かかりつけの病院からも今後気をつけていくよう言われているので、血液中に不要な物質が多く残らないよう体質を改善していく必要があると判断しました。
まずはちょっと増えすぎてしまった体重を6kg前半まで落としながら、腎臓に配慮した食事も意識していく。
ふだんはトッピング食に鶏ささみを使用しているとのことだったので、リンを多く含み過ぎないタンパク源や野菜などを使ってみるようリスト化しました。
ほかにも、体のめぐりを良くするために毎日適度なマッサージ(ブラッシング)や冷え対策、食材はなるべく季節のものをとり入れるようご案内しています。
ダイエットについては、今お使いいただいているフードの給与量の見直しや、6kg前半まで落とすまでの簡単なスケジュール(健康的に体重を減らすためのおおよその期間)を提示。
家庭環境の変化で散歩が少し減ってしまったとのことだったので、無理のない範囲で散歩の質を上げてみることも提案いたしました。
また、オーナーさんは手作り食も少しずつ取り入れていきたいお気持ちがあるので、こたろうくんに合った栄養素のバランスやタンパク源の量なども計算。

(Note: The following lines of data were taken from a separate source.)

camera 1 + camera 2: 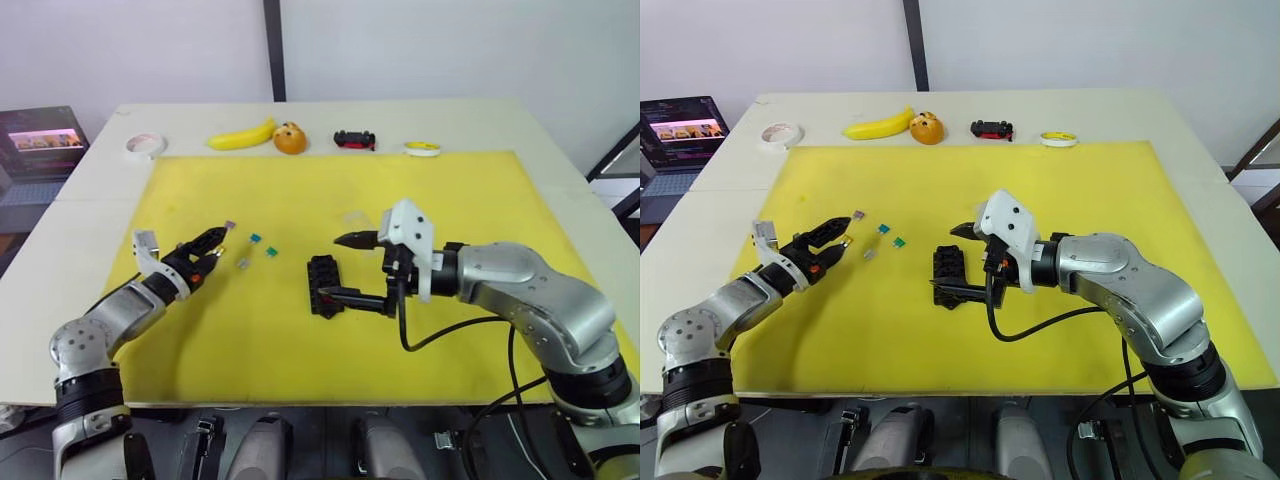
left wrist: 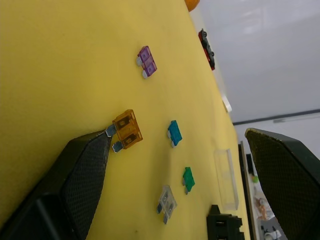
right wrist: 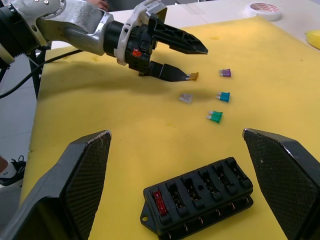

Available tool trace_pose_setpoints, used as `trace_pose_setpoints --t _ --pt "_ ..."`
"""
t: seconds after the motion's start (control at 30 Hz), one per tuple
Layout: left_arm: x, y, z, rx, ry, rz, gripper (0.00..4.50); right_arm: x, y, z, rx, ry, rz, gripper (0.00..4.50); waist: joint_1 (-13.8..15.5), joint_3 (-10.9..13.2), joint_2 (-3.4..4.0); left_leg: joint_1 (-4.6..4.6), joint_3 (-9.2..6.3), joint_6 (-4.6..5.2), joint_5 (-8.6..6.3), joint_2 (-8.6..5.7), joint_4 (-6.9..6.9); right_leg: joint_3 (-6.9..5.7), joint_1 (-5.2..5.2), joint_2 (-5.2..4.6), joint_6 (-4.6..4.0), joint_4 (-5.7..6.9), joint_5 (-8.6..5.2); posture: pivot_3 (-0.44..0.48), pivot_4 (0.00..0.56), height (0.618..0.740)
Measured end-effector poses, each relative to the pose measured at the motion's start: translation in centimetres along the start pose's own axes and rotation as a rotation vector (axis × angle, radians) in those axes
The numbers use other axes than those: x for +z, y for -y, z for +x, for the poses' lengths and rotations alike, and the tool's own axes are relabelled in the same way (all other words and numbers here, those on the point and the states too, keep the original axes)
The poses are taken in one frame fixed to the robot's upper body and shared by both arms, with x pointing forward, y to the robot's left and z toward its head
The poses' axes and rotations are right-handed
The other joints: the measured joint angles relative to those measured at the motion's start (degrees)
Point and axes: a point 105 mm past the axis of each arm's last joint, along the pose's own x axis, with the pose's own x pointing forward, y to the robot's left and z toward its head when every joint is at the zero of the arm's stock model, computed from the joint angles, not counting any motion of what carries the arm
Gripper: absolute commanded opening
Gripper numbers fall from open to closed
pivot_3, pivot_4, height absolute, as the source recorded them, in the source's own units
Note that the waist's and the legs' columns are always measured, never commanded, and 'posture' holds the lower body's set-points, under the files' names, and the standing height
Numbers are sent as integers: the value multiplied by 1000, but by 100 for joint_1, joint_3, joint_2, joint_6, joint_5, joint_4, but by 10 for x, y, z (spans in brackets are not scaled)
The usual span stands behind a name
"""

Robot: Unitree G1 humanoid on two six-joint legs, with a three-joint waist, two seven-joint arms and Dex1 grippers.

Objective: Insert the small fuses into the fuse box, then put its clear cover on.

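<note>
Fuse loading — one red fuse seated, orange next.
Left gripper [image 3: 182, 62], fingers wide and empty, lower tip touching the orange fuse [image 2: 127, 129]; right gripper [image 1: 345, 268] spread around the box [image 3: 197, 199] — a clean pinch needed.

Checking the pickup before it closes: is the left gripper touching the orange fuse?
Touching. In the left wrist view, one finger of the open left gripper meets the metal prongs of the orange fuse; the other finger stands well clear, so nothing is clamped.

black fuse box [image 3: 197, 199] with one red fuse [image 3: 159, 202] seated; orange [image 2: 127, 131], purple [image 2: 146, 61], teal, green, grey fuses on yellow mat [image 1: 300, 340].
</note>
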Motion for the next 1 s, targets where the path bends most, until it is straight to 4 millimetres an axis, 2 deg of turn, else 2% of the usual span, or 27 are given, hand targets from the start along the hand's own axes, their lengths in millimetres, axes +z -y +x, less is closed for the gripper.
trace_pose_setpoints --t 0.2,0.63,0.93,1.0 --pt "-2 2 5 -16 -5 -9 4500 0 0 0 2 -1 0 4479 87 0 0 0 0 0 0 -3 0 0 0 -2 0 -3 0 0 150 740" --pt "-6 3 8 34 -65 50 4500 -3 -1 -1 2 -7 6 4479 84 -1 1 1 0 0 0 -4 0 1 1 -2 0 -3 0 0 150 740" --pt "-6 1 9 26 -58 12 4500 -3 -1 -1 1 -7 6 4479 93 -2 3 1 -2 -1 1 -7 0 0 3 -4 1 -4 0 0 150 740" --pt "-5 0 8 24 -58 5 3969 -3 0 -1 1 -10 5 4500 89 -2 4 1 -2 -1 0 -7 0 0 3 -4 1 -4 0 0 150 740"
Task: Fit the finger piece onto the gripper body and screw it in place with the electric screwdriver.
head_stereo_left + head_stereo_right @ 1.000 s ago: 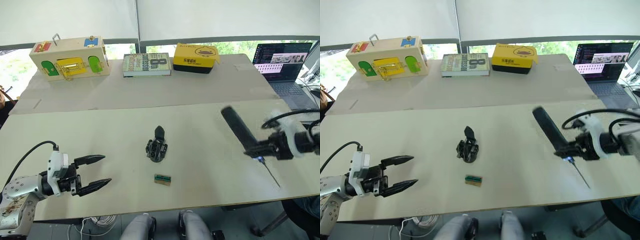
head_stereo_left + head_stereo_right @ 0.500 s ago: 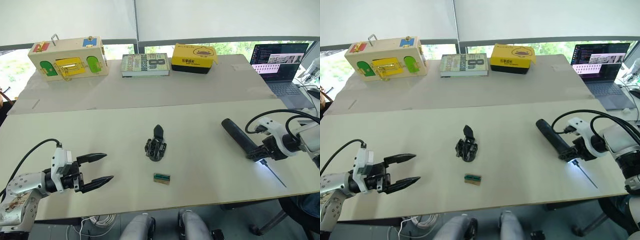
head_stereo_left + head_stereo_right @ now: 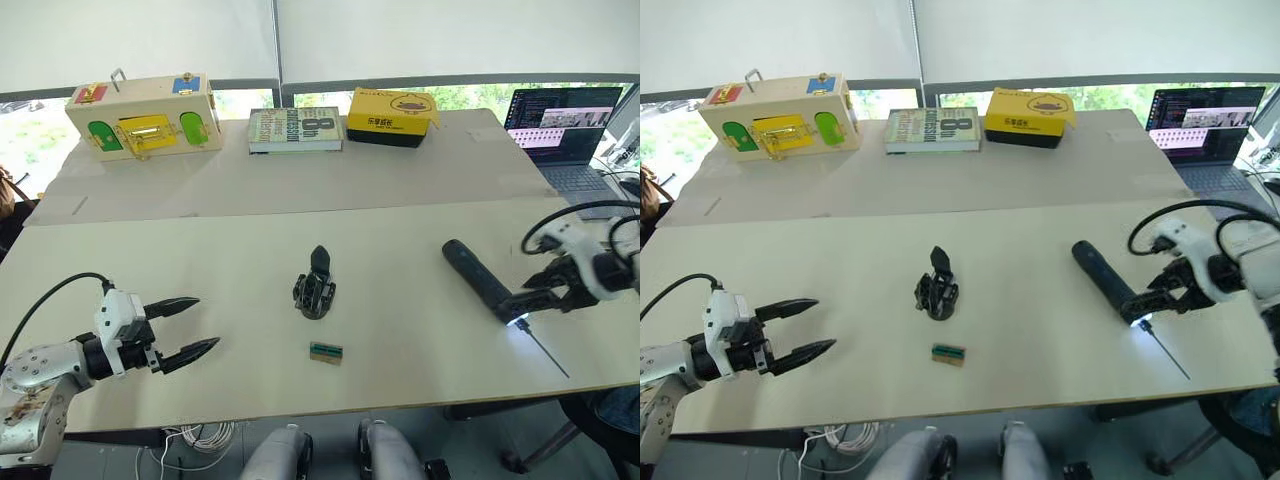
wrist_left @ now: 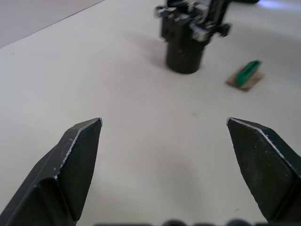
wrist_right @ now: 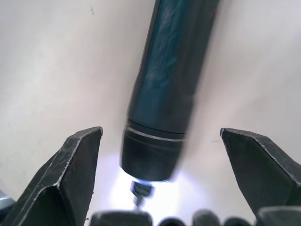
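Left eye view, electric screwdriver (image 3: 482,282): lying on the table (image 3: 400,240), right of centre, light on
Right gripper (image 3: 540,298): spread wide, straddling its tip end; touching nothing
Left gripper (image 3: 190,327): wide, lower left
Gripper body (image 3: 314,295): frame centre; finger piece (image 3: 320,259) on top

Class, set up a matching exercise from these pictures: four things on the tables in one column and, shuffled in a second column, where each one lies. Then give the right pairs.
Things
1. electric screwdriver
2. gripper body
3. green-and-tan piece
4. laptop

Places
A. at the far right, screen open
B. mid-table, with the finger piece standing on it
C. lying flat between the open fingers of the right hand, its tip lit
D. near the front edge, just in front of the gripper body

Pairs: 1-C, 2-B, 3-D, 4-A
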Robot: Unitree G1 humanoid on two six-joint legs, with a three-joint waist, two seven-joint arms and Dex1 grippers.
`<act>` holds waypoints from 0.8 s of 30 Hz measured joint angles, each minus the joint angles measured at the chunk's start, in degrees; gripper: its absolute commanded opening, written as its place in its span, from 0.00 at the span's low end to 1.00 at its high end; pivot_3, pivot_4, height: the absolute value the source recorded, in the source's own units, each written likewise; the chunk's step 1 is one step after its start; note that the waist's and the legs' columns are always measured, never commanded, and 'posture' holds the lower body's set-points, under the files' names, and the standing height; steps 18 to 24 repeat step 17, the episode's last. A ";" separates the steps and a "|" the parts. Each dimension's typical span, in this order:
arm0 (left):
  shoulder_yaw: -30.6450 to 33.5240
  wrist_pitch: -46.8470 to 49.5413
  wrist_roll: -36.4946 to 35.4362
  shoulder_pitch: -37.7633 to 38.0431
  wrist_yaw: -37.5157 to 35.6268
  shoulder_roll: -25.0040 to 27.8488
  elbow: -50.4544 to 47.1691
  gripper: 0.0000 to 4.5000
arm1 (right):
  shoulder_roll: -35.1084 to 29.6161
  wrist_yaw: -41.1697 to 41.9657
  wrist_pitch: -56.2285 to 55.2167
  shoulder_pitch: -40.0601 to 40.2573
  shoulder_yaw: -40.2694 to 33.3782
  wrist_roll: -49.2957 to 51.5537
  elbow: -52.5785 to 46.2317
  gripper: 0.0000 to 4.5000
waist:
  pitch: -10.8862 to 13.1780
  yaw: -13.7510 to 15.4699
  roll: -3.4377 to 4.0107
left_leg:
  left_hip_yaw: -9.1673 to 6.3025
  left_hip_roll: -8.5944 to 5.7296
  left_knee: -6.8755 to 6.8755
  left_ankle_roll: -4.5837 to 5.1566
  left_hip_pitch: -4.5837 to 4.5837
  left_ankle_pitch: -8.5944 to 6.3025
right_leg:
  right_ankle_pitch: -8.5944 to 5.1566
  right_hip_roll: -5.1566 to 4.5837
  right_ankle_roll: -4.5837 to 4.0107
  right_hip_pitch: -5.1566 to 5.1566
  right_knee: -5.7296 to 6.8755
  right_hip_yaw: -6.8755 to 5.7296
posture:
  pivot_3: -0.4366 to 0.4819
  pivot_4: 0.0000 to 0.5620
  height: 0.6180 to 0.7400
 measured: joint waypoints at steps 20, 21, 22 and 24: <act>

難しいときは市販のベースフードに頼ってみることも提案し、まずは週1~2回ほど手作り食の日をつくってみるようアドバイスいたしました。この時に、トッピングごはんにする場合の目安量も併せてご案内しています。
これから手作り食を始めようと思っている人、他にもきっとたくさんいらっしゃると思います。
手作り食は感覚を掴めるようになるとレシピ構成や準備がとてもスムーズになるので、まずは分量や作り方に少しずつ慣れてみましょう。
必ずしもスーパーに売っているお肉や野菜をそのまま使う必要はなく、時には乾燥食材やフリーズドライ食材、粉末にした野菜、パウチのお肉や魚などに頼ってみるのもいいですよ。
むしろそういったアイテムを上手に取り入れた方が、手作り食のハードルもグンと下がるのでおすすめです。食材の選択肢もいろいろ増やしてみましょう!
今回カウンセリングにお申込みいただいた柴犬こたろうくんのオーナーさんは、とてもしっかりとした考えを持っておられる方です。
こたろうくんにとってどんな選択をしたらいいのかをきちんと分かっていらっしゃるので、こちらの意見も取り入れながら上手に消化吸収されている印象でした(^^)
こたろうくんのオーナーさんなら、こたろうくんのダイエットや日々の食事管理もきっと問題ないだろう。そう確信しております。
また、分からないことがあれば何がどうわからないのかをちゃんと言葉で説明してくれる方だったので、こちらも回答しやすくて本当に助かりました。
ごはんのお悩み相談を明るい気持ちでやっていきたい私にとって、こたろうくんのオーナーさんとのカウンセリングはとても有意義なものになりました。この度は本当にありがとうございます!